The Outlook revision reflects our expectation Indika will be able to maintain its leverage in line with its current rating over the next four years while it increases its diversification-related spending to raise its non-coal revenue. We expect high coal prices will continue to improve Indika's financial buffer in 2022, reducing risks to its financial profile in 2023-2024, when we expect its diversification-related investments to pick up.
We expect the execution risks of these greenfield investments to be largely manageable based on management's cautious approach. Indika's improved financial buffer and record of managing commodity downcycles can also mitigate the financial risk from the investments to an extent. We consequently treat the new investments as neutral to Indika's credit profile.
'A' National Long-Term Ratings denote expectations of low default risk relative to other issuers or obligations in the same country. However, changes in circumstances or economic conditions may affect the capacity for timely repayment to a greater degree than is the case for financial commitments denoted by a higher rated category.
Key Rating Drivers
Improved Rating Headroom: We expect Indika's cash balance to rise above USD1 billion in 2022, which will support the diversification-led investments over the next three years. We factor in about USD250 million of annual investments in 2023-2024, in line with management's guidance, as the company works towards its objective to achieve 50% of revenue from non-coal-related businesses by 2025. We expect its net debt to EBITDA to remain comfortably below our negative sensitivity of 2.5x, peaking at 1.5x in 2024, based on our coal price assumptions.
Prudent Medium-Term Strategy: We believe Indika's strategy to diversify outside the coal sector is prudent over the medium term, even though it may raise interim execution risks. The plan could help Indika maintain its relatively good access to funding markets and offset material tightening towards thermal-coal-related entities from increasing ESG considerations across funding channels. Indika's investment initiatives are in various projects in greenfield gold, renewable energy and electric vehicle sectors, where it previously had no exposure.
Kideco Underpins Credit Profile: We expect Indika's 91%-owned key mining subsidiary, PT Kideco Jaya Agung, to account for 85%-90% of Indika's annual EBITDA until earnings from its new investments commence in 2024. Kideco's contribution has increased in our forecasts as Indika is in the midst of selling its 70%-owned contract mining and engineering subsidiary, PT Petrosea Tbk, for USD146 million after divesting its 51%-owned coal barging subsidiary, PT Mitrabahtera Segara Sejati Tbk, in 2021.
Fitch thinks the two sales will have a limited impact on the group's financial profile.

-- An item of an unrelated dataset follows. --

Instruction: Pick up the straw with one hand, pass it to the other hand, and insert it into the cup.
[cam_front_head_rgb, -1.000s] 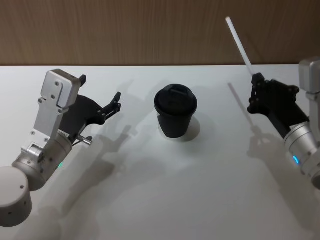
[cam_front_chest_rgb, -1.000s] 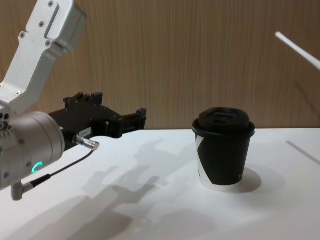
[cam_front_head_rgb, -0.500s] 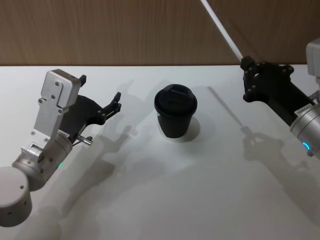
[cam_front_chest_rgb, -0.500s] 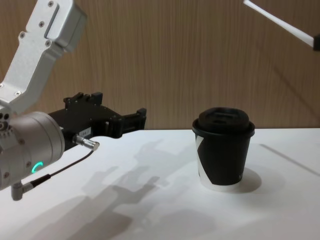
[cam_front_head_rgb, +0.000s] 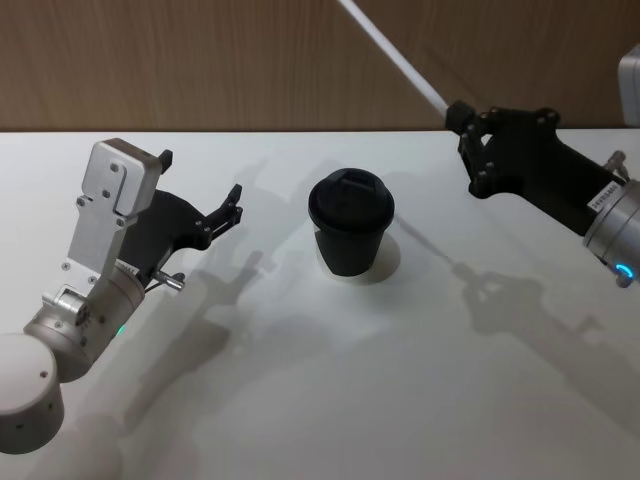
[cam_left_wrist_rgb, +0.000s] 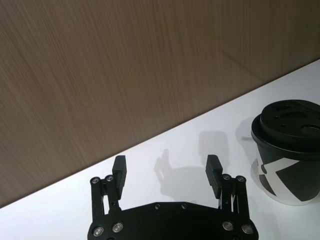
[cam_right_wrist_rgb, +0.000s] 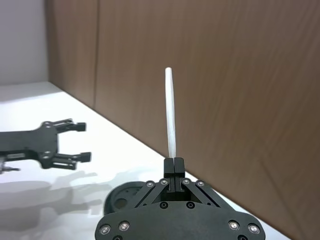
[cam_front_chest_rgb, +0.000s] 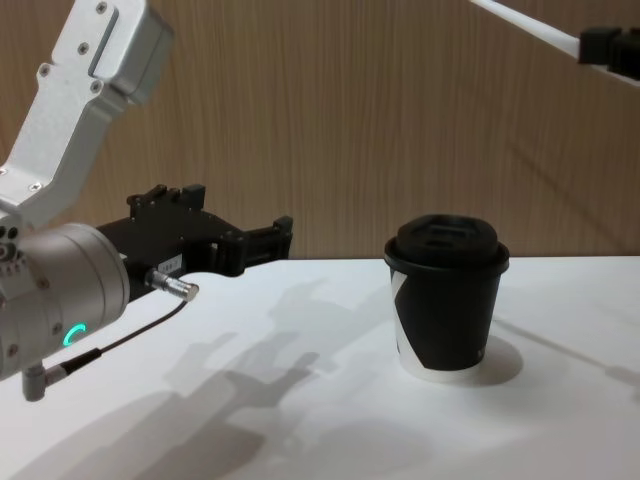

Fitch's rating case assumes Indika will maintain its stake in Kideco over the medium term. Kideco is a mature coal asset with a moderate cost structure, adequate reserve life, excess production capacity and a proven record of managing costs during price downturns.
Earnings to Moderate: Fitch expects Indika's EBITDA to moderate to USD450 million-550 million in 2023-2024 from about USD1 billion in 2022, as Kideco's earnings drop on our coal price assumptions. We expect Indika's post-2024 consolidated earnings to start rising, as earnings from its diversification-driven projects increase. We factor in EBITDA of USD56 million and USD152 million from the new projects in 2024 and 2025, respectively, which is 20%-30% lower than management guidance, driven by the Awakmas gold project, Interport and the EMITS solar project.
Evolving Business Profile: We expect Indika's business profile to evolve substantially in the medium term as its new investments start operations. Our evaluation of Indika's future business profile would depend on the risk profiles of the new businesses, their contribution in terms of earnings and Indika's access to their cash flows once they start operating. Some investments are in emerging industries, which means Indika's position in these evolving competitive landscapes would affect Fitch's assessment of the future credit profile.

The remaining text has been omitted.